Personal moment: the Trayvon Martin case

I was set to write about health reform this morning. I’ll come back to that. I want to take a personal moment now to note something else. Many people have written brilliantly about the Trayvon Martin case, especially Ta-Nehisi Coates over at the Atlantic. I thought President Obama’s humane comments were doubly powerful because of their humane restraint and their obvious truth. I live in a predominantly African-American neighborhood. Trayvon Martin bears some superficial resemblance to the kids who use my own driveway basketball hoop.

I’m still trying to wrap my head around what was in George Zimmerman’s head that led him to shoot a young high school student who posed zero threat to anyone.  I wonder if something happened to him that led him to this behavior. Zimmerman doesn’t strike me as an evil person. His life story does seem to contain more than the usual dollop of struggle and trouble: minor scrapes with the law, credit card and job problems, etc. The Trayvon Martin case wasn’t the first time Zimmerman was involved in impulsive violence committed under ambiguous circumstances. I wish Zimmerman had gotten whatever help he needed to have found a better path to personal accomplishment and recognition than to seek violent confrontations with real or imagined criminals.

When I was not much older than Trayvon Martin, I was the victim of a scary beating in the New York subway. I was the victim of other crimes, as well. Around the same time, in the bad old days of high-crime New York, my gentle cousin was beaten to death by two teenage burglars he surprised in his home.

For too many of my young adult years, I walked around with a lot of anger.  Because the perpetrators of these crimes were African-American, my anger included definite, albeit implicit and unarticulated racial overlays.When one carries such feelings of fearful grievance and humiliation, the mix is potentially explosive. I know something of the stereotype-reflexive flinch some people experience at the sight of a young black man buying Skittles and wearing a hoodie.

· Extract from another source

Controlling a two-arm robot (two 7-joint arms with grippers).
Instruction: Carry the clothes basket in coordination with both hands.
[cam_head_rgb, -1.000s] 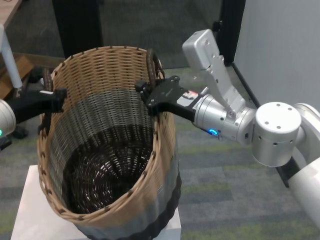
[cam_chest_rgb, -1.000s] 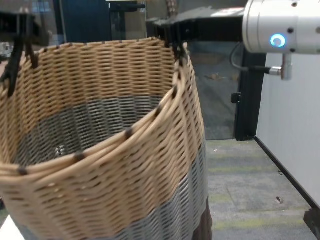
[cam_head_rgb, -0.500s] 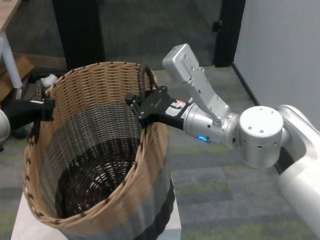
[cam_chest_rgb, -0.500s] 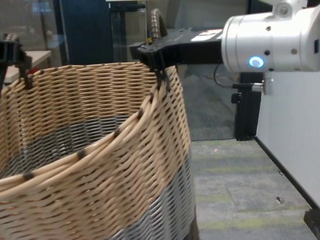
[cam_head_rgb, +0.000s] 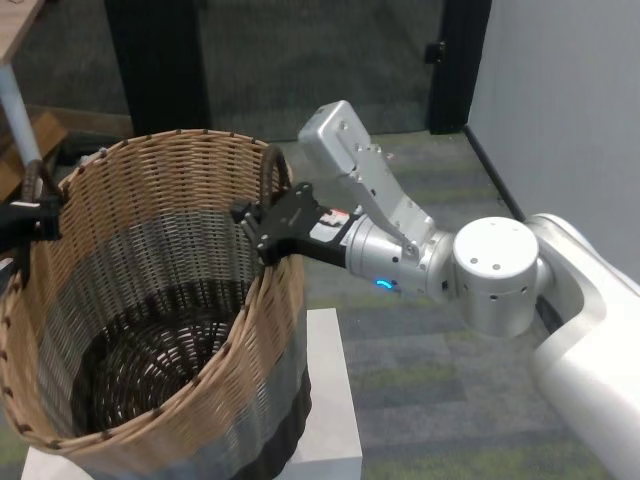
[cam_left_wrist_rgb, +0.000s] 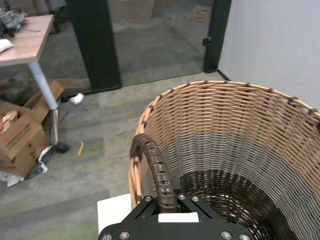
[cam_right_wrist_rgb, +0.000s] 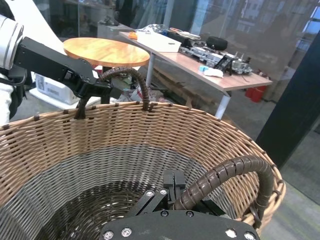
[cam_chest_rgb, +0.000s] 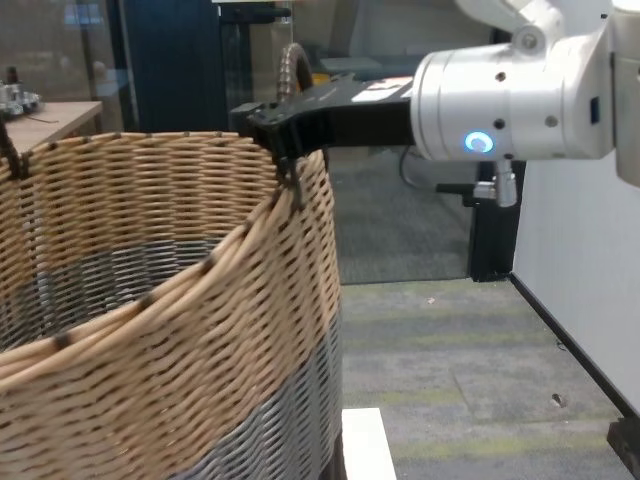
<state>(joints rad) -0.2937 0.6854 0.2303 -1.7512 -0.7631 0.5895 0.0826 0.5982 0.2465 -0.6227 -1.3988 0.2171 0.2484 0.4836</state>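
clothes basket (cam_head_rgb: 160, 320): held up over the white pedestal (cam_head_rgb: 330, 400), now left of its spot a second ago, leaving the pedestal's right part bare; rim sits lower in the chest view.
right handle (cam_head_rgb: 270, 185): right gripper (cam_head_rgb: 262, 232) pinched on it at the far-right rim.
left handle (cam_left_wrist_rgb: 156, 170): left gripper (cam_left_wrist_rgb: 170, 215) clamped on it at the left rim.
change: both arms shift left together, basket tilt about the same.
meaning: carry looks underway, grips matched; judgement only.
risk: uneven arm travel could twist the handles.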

Nothing ever exploded in my life, nothing even close. And at some point, I noticed that I wasn’t walking around with the same anger anymore. I no longer embraced or savored a sense of my own victimization. The scars had gradually healed, mainly because the rest of my life included much support and gratification.

I never got much help from the medical care system. Not long after the original subway incident, I visited my doctor with the complaint that I was having headaches. It’s only a psychological thing, he assured me. On my first job, I visited my HMO, and was referred to a group therapy intervention. I never went. Our health care system is now more attentive to these issues.

I still worry about people who fall through the cracks—not to mention the consequences for others when people carry such pain and fear around with them. My story probably has nothing to do with George Zimmerman’s. If it did, though, I wouldn’t be terribly surprised.